Hi there 👋, my name is Anirban Sen
Data/Applied Scientist with 6+ years of experience working with Fortune 500 clients across e-Commerce, Retail and Technology industries applying Machine Learning, Deep Leaning (Natural Language Processing and Computer Vision) capabilities to solve and automate complex business problems & support data driven decision making.
Projects :
- Visual Search for Zappos | Tools used: CNN, PyTorch, AWS, Gradio (Ongoing)
- Created capability of Image Search for the website using finetuned CLIP model for classifying the uploaded image and feature extraction of product images with Recall@10 of ~70% and using ElasticSearch indexes to return similar images in real-time with <2 seconds using nearest neighbour search
- Outfit Builder/Complimentary Product Recommendation Model | Tools used: CNN, Keras, AWS, Gradio
- Improved the CTR of the existing ‘Complete The Look’ recommendation widget by 25% based on an AB Test. Achieved this by developing a custom DL based outfit prediction model using ResNetv2 and SBERT as the backbone models on an outfit dataset of 45k+ curated from Open-Source and deployed using Dynamo DB
- Customer Age Group Prediction | Tools used: Python, Catboost, Keras, Attention Models, AWS
- Increased CTR on landing page banners by 30% using different versions based on age-groups. Created an end-to-end age group prediction model by extracting training labels from 3rd party tool. Used various features such as static purchase features from Zappos and Amazon, purchase sequences, and a ensemble model of Catboost and Attention-based model for purchase sequences
- Order Item Level Returns Predictions for Zappos and other channels | Tools used: Python, Catboost, SHAP, AWS
- Improved prediction F1-score by ~30% from a rule based approach to correctly modify the Pricing engine. Built a ML model using historic customer-level, item-level, cart-level and overall-returns features for 3 websites. Used Catboost and SHAP to provide the most important factor for each item to be returned
- Aspect-based Sentiment Analysis on Customer feedback data | Tools used: Python, BERT, Sagemaker
- Reduced vendor costs of $60k p.a. by building an inhouse ML model that can identify topics like Search, Check-out, Price etc for a given review as well as customer sentiment (pos, neg, neutral) for each topic present using separate BERT models with ~90% average accuracy. Also built a sub-topic classification model using Naïve Bayes
- Predictive process monitoring (Partial) | Tools used: Keras, LSTM
- Building a Generative LSTM model to predict the most likely continuation of an ongoing case and the remaining time using training set of ~1M case sequences of servicing orders
- Multi-Phase Time to Complete Classification model | Tools used: Python, NLTK, TF-IDF, Catboost, SHAP
- Reduced the project cycle-time for the deployment of IT infrastructure by ~15% by building an e2e pipeline to predict cases that can take more than the expected time, sent email alerts to PMs, and suggested the next best actions based on SHAP values . Streamlined processes for monitoring, retraining, logging and testing .

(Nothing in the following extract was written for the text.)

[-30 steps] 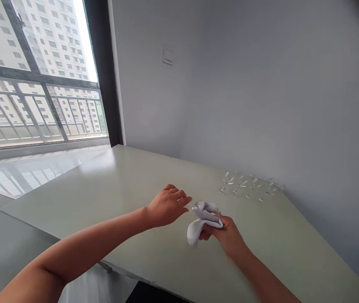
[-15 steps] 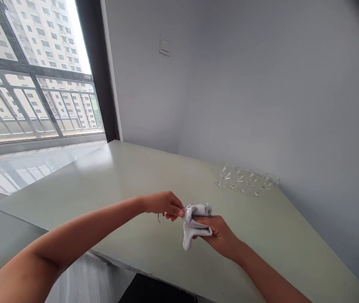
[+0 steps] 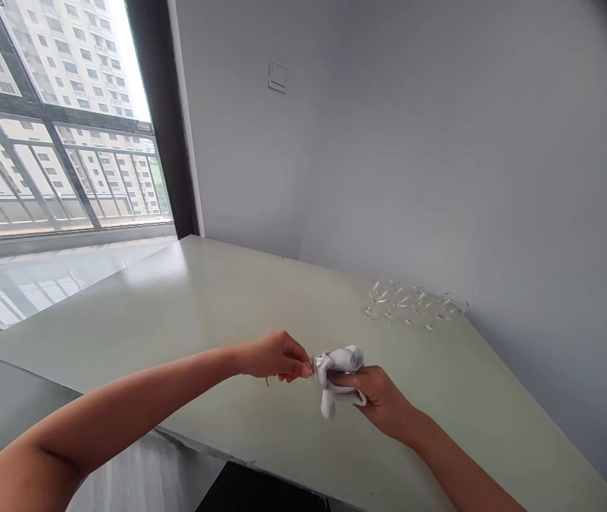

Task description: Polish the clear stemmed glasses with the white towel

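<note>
My left hand (image 3: 276,355) is closed in a pinch on the stem of a small wine glass (image 3: 312,366). A sliver of its foot shows just below the left fingers. Around the bowl, a white cloth (image 3: 346,358) is bunched up and hides most of the glass. My right hand (image 3: 381,398) is wrapped on the cloth from the right, thumb side up, with part of the cloth hanging below. Both hands are above the table, and the glass lies roughly sideways between them.
Several clear stemmed glasses (image 3: 400,299) stand upright in a group near the wall at the back right of the pale green table (image 3: 229,299). A grey wall (image 3: 442,178) with a switch (image 3: 277,76) rises behind. The window (image 3: 69,142) is at the left.
The cloth and my right hand have shifted slightly right, and more of the glass by my left fingertips shows. The cloth's hanging end is bunched differently. The view has shifted slightly.
</note>
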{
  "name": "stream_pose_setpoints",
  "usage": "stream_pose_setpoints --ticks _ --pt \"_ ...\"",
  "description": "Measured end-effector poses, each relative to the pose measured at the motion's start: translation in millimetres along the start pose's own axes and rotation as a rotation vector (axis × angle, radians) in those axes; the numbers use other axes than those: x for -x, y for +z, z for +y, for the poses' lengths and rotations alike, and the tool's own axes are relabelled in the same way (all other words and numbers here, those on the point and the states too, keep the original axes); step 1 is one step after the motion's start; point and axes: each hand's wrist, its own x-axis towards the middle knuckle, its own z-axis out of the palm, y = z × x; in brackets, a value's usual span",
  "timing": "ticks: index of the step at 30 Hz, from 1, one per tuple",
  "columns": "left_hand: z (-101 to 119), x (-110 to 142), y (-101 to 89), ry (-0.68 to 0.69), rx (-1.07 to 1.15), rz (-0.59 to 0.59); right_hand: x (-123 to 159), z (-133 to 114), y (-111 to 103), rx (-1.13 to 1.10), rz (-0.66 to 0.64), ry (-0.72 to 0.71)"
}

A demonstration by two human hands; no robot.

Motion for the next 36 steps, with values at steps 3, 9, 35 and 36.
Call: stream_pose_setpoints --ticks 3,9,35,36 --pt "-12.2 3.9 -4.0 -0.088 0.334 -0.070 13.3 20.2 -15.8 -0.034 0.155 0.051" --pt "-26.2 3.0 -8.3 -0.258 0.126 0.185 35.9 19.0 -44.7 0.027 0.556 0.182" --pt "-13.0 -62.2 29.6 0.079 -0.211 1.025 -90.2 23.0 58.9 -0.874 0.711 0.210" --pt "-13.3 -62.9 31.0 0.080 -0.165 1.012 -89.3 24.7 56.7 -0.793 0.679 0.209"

- Customer Segmentation | Tools used: Python, KMeans Clustering, Silhouette Scoring, SQL
- Increased spend of targeted customers by ~7% by assisting business to design personalized promotions using customer segmentation based on RFM and Product Preferences and replacing existing nationwide promotions
- B2B Turnover Forecasting | Tools used: Python, Linear Regression, Random Forest, SQL
- Built explainable forecasting model to quantify the impact of various controllable & uncontrollable features for each forecast keeping the CV error at below ~5% using regression models with 4 years of daily sales data.
- Lookalike Targeting | Tools used: Python, XGBoost, SHAP, SQL
- Increased the response rate for a nationwide campaign by 12% by building a purchase propensity (probability scoring) model to efficiently target only the most probable customers among who haven't bought
- Collaborative filtering based Recommendation engine | Tools used: Apache Spark MLlib, Java, MySQL
- Built a Collaborative filtering based Recommendation Engine with an RMSE of ~1 on predicting user ratings in the range [1,5] using ALS Algorithm from Apache Spark MLLib on MovieLens 1M movie rating dataset
Skills: Skills: Python, SQL, Machine Learning, NLP, Computer Vision, Scikit Learn, Keras, Pytorch, Apache Spark MLlib, MLOps, Model Interpretation
- 🔭 I’m currently working on this page.